BRIEF:
Set down exactly the lines of the listing below, please, beginning with the first and ending with the line that holds "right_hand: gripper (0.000".

PROVIDED MATERIAL:
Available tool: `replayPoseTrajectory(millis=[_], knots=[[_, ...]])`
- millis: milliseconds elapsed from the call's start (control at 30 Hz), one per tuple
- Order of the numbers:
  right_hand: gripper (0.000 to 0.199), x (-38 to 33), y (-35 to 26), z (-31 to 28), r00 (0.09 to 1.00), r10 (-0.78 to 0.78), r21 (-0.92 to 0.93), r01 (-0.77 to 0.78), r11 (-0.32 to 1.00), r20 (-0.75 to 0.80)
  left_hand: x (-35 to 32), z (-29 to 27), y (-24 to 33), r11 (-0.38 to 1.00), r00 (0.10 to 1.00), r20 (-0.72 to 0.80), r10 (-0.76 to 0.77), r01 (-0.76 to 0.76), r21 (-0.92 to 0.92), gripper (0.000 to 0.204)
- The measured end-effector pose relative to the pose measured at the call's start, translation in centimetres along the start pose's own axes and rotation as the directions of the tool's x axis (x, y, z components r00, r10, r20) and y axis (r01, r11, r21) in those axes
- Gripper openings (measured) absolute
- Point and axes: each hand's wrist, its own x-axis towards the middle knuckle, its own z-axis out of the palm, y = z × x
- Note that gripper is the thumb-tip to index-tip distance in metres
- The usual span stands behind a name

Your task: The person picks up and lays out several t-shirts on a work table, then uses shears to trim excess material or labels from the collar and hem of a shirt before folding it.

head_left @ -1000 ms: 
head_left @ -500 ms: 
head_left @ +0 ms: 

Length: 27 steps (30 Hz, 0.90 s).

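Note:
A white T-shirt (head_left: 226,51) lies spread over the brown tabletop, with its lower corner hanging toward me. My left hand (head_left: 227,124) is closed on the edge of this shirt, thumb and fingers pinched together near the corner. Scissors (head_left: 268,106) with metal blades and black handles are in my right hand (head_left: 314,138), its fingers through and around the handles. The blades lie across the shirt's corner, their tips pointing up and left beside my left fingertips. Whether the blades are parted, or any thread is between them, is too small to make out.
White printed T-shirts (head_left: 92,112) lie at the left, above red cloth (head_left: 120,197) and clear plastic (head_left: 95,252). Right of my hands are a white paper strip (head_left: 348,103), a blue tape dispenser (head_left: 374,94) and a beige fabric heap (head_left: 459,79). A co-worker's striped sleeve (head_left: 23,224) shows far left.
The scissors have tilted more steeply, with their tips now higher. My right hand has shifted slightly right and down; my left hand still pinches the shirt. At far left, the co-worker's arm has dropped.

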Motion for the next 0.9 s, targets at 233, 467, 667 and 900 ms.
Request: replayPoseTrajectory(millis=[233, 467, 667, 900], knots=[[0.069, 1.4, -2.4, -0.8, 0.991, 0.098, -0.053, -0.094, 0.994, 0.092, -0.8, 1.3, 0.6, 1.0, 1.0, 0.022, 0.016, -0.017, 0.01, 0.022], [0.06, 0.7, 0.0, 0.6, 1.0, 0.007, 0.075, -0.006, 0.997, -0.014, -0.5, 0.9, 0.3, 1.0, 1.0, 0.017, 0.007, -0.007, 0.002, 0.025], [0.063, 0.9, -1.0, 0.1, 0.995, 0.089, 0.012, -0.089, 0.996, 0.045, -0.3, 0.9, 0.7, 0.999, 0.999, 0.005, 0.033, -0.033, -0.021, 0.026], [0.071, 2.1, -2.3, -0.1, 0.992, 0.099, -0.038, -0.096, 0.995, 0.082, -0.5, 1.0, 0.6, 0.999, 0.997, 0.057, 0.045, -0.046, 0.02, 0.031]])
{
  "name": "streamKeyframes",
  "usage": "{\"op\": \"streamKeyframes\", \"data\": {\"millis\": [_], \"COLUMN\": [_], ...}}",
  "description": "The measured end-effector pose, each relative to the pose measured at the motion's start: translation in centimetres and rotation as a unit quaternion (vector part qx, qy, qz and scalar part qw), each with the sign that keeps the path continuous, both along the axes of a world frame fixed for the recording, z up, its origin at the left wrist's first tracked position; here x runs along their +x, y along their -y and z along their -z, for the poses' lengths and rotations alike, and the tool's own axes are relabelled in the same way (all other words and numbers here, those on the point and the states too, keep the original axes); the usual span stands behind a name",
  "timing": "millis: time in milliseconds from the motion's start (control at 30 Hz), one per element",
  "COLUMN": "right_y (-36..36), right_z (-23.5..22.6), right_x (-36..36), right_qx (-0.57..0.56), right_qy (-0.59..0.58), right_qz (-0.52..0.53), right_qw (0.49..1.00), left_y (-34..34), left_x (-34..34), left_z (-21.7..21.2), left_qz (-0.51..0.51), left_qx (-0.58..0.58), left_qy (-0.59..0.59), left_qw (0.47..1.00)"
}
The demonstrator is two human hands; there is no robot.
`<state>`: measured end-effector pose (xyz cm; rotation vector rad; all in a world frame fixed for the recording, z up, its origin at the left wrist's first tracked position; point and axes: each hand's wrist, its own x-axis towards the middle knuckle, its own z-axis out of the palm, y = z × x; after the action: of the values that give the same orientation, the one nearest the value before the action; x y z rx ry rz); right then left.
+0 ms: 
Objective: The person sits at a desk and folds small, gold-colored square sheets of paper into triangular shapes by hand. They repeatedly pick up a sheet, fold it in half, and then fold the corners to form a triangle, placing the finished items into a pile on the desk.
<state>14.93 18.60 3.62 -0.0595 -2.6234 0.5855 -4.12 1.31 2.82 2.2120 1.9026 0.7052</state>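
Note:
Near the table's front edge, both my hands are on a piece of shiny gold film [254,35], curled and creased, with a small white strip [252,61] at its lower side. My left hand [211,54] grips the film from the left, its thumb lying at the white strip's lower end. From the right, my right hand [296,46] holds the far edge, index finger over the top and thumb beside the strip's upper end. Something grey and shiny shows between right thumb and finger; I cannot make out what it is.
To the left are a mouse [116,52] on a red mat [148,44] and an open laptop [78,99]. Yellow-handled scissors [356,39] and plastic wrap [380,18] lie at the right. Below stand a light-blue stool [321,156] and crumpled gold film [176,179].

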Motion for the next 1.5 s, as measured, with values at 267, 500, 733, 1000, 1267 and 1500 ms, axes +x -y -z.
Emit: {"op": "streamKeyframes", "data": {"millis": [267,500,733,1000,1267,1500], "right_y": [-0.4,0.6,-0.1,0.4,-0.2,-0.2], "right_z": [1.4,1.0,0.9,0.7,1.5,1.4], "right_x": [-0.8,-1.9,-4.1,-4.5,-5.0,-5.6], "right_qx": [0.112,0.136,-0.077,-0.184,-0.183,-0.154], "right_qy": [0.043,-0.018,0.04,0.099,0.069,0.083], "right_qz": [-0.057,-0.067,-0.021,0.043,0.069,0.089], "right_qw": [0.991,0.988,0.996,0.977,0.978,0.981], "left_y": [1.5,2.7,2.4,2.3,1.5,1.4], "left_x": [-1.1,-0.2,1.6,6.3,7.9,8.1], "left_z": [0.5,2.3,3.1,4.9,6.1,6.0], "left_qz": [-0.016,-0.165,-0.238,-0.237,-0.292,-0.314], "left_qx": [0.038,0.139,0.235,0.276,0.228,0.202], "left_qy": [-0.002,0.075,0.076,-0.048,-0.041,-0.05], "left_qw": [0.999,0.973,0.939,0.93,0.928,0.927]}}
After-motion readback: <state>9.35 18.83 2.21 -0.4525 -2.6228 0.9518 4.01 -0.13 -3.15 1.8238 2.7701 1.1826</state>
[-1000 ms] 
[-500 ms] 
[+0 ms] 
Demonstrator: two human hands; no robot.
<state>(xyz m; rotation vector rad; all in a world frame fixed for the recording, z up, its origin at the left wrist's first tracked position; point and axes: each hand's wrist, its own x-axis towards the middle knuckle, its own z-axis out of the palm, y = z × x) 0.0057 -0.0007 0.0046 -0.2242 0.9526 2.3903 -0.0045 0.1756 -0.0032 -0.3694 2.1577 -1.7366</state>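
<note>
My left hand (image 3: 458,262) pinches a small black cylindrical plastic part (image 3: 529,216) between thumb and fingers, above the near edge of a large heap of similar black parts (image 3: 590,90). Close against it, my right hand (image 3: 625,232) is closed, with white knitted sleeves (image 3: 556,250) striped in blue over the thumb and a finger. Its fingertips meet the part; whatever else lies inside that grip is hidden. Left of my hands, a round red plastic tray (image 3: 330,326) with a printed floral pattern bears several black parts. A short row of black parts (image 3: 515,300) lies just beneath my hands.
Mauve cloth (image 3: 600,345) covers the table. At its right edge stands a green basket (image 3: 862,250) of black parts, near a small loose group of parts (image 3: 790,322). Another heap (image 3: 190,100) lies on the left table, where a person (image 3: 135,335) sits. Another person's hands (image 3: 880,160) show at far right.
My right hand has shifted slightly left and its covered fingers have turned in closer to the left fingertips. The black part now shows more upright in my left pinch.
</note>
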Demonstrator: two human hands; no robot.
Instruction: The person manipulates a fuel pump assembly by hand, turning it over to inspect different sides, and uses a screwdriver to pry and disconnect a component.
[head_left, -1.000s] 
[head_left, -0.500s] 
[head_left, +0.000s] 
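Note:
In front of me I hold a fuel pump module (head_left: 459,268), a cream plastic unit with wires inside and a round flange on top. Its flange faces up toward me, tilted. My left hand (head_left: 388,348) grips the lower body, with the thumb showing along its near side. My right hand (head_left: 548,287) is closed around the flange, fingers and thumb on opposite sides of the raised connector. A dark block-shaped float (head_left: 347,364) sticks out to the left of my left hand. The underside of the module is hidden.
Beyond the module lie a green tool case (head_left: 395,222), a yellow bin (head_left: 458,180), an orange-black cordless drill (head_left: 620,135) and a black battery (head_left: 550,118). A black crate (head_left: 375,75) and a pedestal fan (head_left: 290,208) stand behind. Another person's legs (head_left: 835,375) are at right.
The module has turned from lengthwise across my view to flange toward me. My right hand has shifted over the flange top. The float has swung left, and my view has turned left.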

RESPONSE TO THIS TASK:
Available tool: `replayPoseTrajectory(millis=[_], knots=[[_, ...]])`
- millis: milliseconds elapsed from the call's start (control at 30 Hz), one per tuple
- Order of the numbers:
  right_hand: gripper (0.000 to 0.199), x (-38 to 33), y (-35 to 26), z (-31 to 28), r00 (0.09 to 1.00), r10 (-0.78 to 0.78), r21 (-0.92 to 0.93), r01 (-0.77 to 0.78), r11 (-0.32 to 1.00), r20 (-0.75 to 0.80)

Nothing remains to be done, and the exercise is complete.